LurkScript and LurkOS together bring us closer to making highly scalable, complex ZK application development practical and accessible. LurkScript offers a functional subset with content‑addressed programs and declarative transitions; LurkOS supplies actors, resources, and typed message I/O with ack/reject semantics. The approach scales to complex, multi‑party workflows, integrates with existing systems, and supports settlement on existing chains via proof verification.

The examples above illustrate the minimal surface area required to implement private payments with KYC while preserving modularity and upgradability. We also demonstrated how resources like a KYC check can be cleanly integrated, enforcing compliance without sacrificing privacy. Beyond tokens, the possibilities are broad: private DeFi, AI‑agent automation with private context, games with hidden state, queryable identity and reputation, legacy system interfaces; all implemented as LurkOS actors communicating via proofs.
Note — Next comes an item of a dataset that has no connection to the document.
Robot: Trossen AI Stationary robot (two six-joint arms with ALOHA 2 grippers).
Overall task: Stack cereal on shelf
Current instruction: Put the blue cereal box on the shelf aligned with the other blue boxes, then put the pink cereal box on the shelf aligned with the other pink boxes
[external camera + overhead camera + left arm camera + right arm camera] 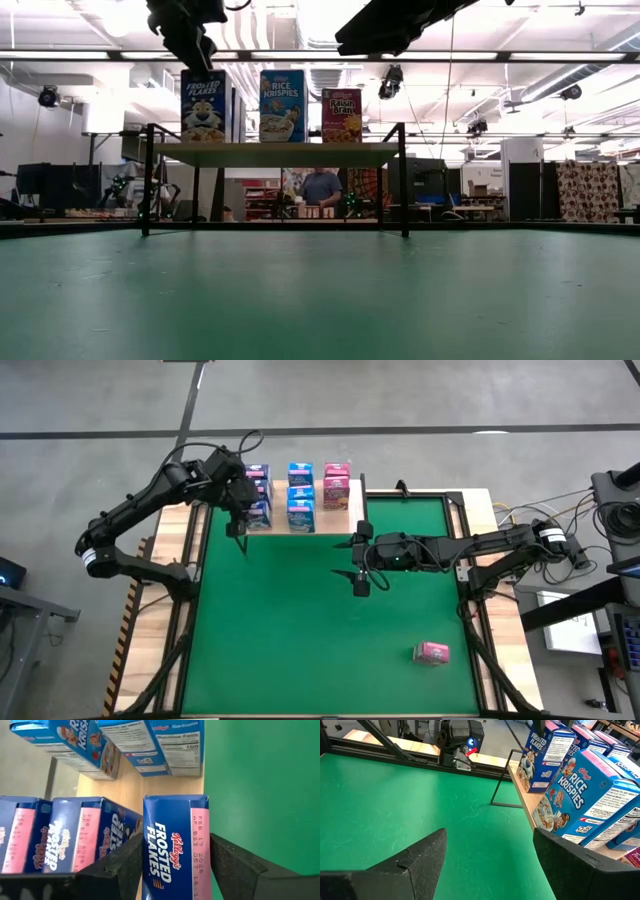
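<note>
My left gripper (pixel 175 865) straddles upright Frosted Flakes box (pixel 175 845) on shelf (pixel 275 520), fingers parted, gaps either side. Right gripper (pixel 358 565) wide, empty, nearer fallen pink box (pixel 432 652) on mat.

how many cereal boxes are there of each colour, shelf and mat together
dark blue Frosted Flakes boxes: 3
lighter blue Rice Krispies boxes: 3
pink boxes: 3 (2 on the shelf, 1 lying on the green mat)
total: 9
</note>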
Perhaps most importantly, LurkScript and LurkOS are future‑proof and adaptable. With LurkScript we’ve shown the simplicity of extending language support to other functional languages, and the portability of Lurk to other proving backends. And because LurkOS is the one “meta‑program” that Proofbase verifies, updating the proving stack or the OS itself can be a client‑side upgrade for the network. The apps you build with LurkScript today can remain reliable and efficient as the ZK technology underneath evolves.

In summary: LurkScript and LurkOS enable developers to build the kind of private, scalable dApps that the crypto community has long envisioned but could not realize with earlier tools. The era of trustless, privacy‑preserving smart contracts is here and LurkScript/LurkOS are how you build them.